Title: The Children's Blizzard
Author: Melanie Benjamin
Publication Information: Delacorte Press. 2021. 368 pages.
ISBN: 0399182284 / 978-0399182280
Opening Sentence: "They came on boats, on trains, great unceasing waves of them - the poor, the disenfranchised, the seekers, the dreamers."
Favorite Quote: "The Great Plains were immense enough to inspire the grandest, most foolish of dreams - but they were also vast enough that no one could ever explore every corner."
The Children's Blizzard is also known as the Schoolhouse or School children's Blizzard. It hit the plains states on January 12, 1888. "The blizzard, created when an enormous trough of cold air rushing in from the Arctic had met up with an equally enormous influx of warm, wet air from the gulf, gobbled up everything in its path. The collision generated a force of energy no one could remember seeing in their lifetimes, but that all would talk about with wonder until the day they died." The blizzard hit on an unseasonably warm day, and it hit suddenly at a time when many were at work and at school.

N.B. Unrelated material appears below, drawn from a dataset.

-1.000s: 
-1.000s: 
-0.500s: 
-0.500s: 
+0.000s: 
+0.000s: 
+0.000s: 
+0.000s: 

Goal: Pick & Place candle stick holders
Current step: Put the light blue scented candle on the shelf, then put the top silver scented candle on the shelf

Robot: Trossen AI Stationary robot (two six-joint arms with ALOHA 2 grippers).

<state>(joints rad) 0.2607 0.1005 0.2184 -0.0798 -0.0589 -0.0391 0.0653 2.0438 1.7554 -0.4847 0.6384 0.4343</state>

In other words, there was no warning, and 235 lives were lost. "... those who experienced the storm would never forget it; they would pass the stories down from one generation to the next, and they wouldn't embellish them because they didn't need to."
This book tells a fictionalized account of this storm and its aftermath. It presents three views. One teacher let out school early, leaving the children to find their way home. One teacher kept her students together as best she could. A parent found his way to his daughter's school, determined to keep those in that school safe. The impact and repercussions of these decisions forever altered the course of their lives and the lives of those in their care.
Within the context of this storm, this book also paints a picture of a time and a place. It tells of the immigrant experience and the settler experience of people who left all they knew in search of a better life. It speaks of the treatment of Native Americans and the schooling available for their children. It speaks of the racial divides and the prejudices. It depicts the harshness of prairie life and the resilience and perseverance of those who settled this nation. This provides context and background, but it also means that there is lot going on in this book.
The second half of the book deals with the aftermath of the storm and goes in many different directions. Ultimately, this half ends up the story of women and the men in their lives. The personal stories of the women head in the direction of being attracted to, being duped by, longing for, and making decisions in reaction to men in their lives. The book even ends on a romantic note, with a romance born out of loss. That entire tone in the book seems not in line with the rest of the story. In a time and place where survival often relied on the strength of the women, this focus seems a disservice to the women.
Based on the title and timing, the theme of the book is the blizzard. Given the wide net the book casts, there are a lot of characters and stories. Overall, there is a bit too much going on. However, I truly appreciated learning about the blizzard and the historical context of the time.